I was sure Adam was exhausted, but I didn’t think that it alone could account for his strange behavior. But what could I do about it in the middle of the night? Nothing. What could they do? Nothing either. So I let them go.
“Thank you for bringing him home safely. You should both go get some rest.”
Rest. That’s what we all needed, and I hoped after a solid night of sleep that Adam would seem more like himself again. Sleep, however, was not on his agenda for the night.
When he left for his training, we had been two exuberant newlyweds, deep in the throes of our honeymoon phase. Typically when he’d return home from a trip, I’d run down the stairs and jump into his arms, eager to fall into bed with him to make up for lost time. But that was the last thing I wanted to do considering his precarious condition. Adam, on the other hand, couldn’t see how this particular return was any different from the last.
“Let’s go upstairs and get some sleep,” I said to him. “I’m tired, and I know you must be too.”

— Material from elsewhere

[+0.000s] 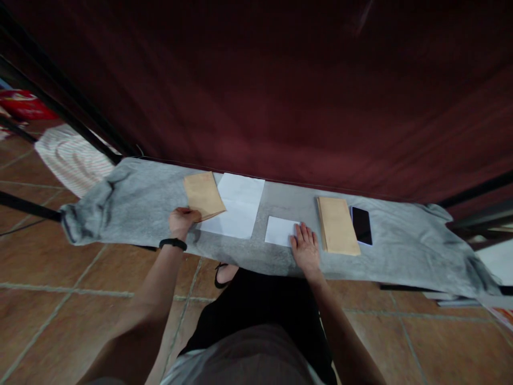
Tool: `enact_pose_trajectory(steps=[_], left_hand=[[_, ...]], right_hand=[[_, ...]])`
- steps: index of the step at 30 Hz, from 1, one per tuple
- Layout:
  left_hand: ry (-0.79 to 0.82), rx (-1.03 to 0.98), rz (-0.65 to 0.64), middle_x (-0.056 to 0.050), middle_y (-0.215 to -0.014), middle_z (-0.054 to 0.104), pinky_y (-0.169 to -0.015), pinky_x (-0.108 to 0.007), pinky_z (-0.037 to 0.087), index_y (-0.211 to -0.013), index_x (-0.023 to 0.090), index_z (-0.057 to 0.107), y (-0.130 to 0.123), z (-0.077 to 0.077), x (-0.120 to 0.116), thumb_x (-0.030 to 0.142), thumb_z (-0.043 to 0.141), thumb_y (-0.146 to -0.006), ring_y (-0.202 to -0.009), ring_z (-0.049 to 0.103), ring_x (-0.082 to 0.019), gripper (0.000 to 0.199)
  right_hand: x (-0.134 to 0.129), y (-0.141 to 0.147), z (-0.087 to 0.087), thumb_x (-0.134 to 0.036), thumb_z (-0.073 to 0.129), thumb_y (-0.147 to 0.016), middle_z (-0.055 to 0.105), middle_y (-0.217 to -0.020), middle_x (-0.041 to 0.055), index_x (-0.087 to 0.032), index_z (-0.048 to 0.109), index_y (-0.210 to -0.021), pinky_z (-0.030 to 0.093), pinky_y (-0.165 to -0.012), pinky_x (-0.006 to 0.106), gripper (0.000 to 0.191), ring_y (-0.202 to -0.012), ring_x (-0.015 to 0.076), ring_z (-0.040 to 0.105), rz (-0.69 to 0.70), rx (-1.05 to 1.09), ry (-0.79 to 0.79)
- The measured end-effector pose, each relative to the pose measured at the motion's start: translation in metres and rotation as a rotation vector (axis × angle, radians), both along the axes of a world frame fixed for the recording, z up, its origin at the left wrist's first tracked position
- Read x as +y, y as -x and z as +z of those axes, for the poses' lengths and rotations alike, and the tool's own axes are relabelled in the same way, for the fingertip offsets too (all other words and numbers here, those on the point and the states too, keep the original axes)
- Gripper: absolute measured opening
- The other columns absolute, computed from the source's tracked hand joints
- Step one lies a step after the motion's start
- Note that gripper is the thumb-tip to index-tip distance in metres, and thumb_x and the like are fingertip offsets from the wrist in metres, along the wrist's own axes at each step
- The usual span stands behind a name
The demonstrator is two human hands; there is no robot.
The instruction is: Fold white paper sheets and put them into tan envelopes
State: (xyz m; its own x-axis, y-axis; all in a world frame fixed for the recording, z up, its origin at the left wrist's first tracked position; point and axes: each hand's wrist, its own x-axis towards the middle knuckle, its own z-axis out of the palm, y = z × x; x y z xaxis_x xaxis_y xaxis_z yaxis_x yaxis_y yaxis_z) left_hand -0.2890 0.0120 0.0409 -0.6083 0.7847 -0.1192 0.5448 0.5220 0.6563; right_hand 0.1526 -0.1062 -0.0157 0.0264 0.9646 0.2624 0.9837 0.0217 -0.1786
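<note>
My left hand [183, 220] has its fingers closed at the lower left corner of a brown paper envelope [204, 193]. There seems to be more than one layer at the envelope's lower edge. It partly overlaps a large white sheet of paper [240, 200] with fold creases. My right hand [306, 247] lies flat, fingers stretched out, over the right end of a smaller folded white paper [277, 230]. Right of that hand lies a stack of brown envelopes [340, 225], apart from it.
A dark-screened phone [361, 225] lies beside the stack. Grey cloth [140, 198] covers the narrow bench, with a dark red curtain [256, 96] behind it. Black metal bars [30, 206] stand at both ends. Striped fabric [76, 155] hangs at left.
</note>
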Motion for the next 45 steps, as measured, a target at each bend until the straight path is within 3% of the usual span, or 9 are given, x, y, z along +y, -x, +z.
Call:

As he followed me up the stairs and down the hallway toward our bedroom, his hands were all over me.
“Come on, Adam,” I said as I tried to gently push his hands away from me. “I need to get some rest, and the doctor made it clear that you need some too. Can’t this wait until the morning?”
“We haven’t been together in two weeks,” he said with irritation in his voice. “I missed you. Didn’t you miss me?”
“Yes, of course I did, but I’m tired, and I’m not in the mood now. It’s been a long night. Please, let’s just get some sleep.”
He didn’t reply, acting as if he hadn’t heard me, even though I knew that he had. Instead, he undressed himself and motioned for me to join him in our bed. Afraid of how he might react to a more aggressive rejection, I felt I had no other choice than to give in.
I lay completely still on my side of the mattress as Adam slipped his hands underneath me and moved his lips across the surface of my skin. His eyes were wild and unfocused, his movements rough and unfamiliar, and for the first time since we met, the feeling of his body against mine made my skin crawl.
I tried to get my body to respond to his, which had always come so easily before, but I couldn’t. Although my brain was telling me that the man before me was my husband, my heart was telling me that he was a stranger, and I had to fight the urge to get up and run.
When it was finally over, I was left with tears in my eyes and a lot of conflicting emotions. I knew it had only lasted a few minutes, but those minutes had been more than long enough to mess with my mind. For Adam, it hadn’t been anything other than lust, a way of getting his physical pleasures met. But for me, it had been a sacrificial act—one bred out of my love for him and my newfound fear of him.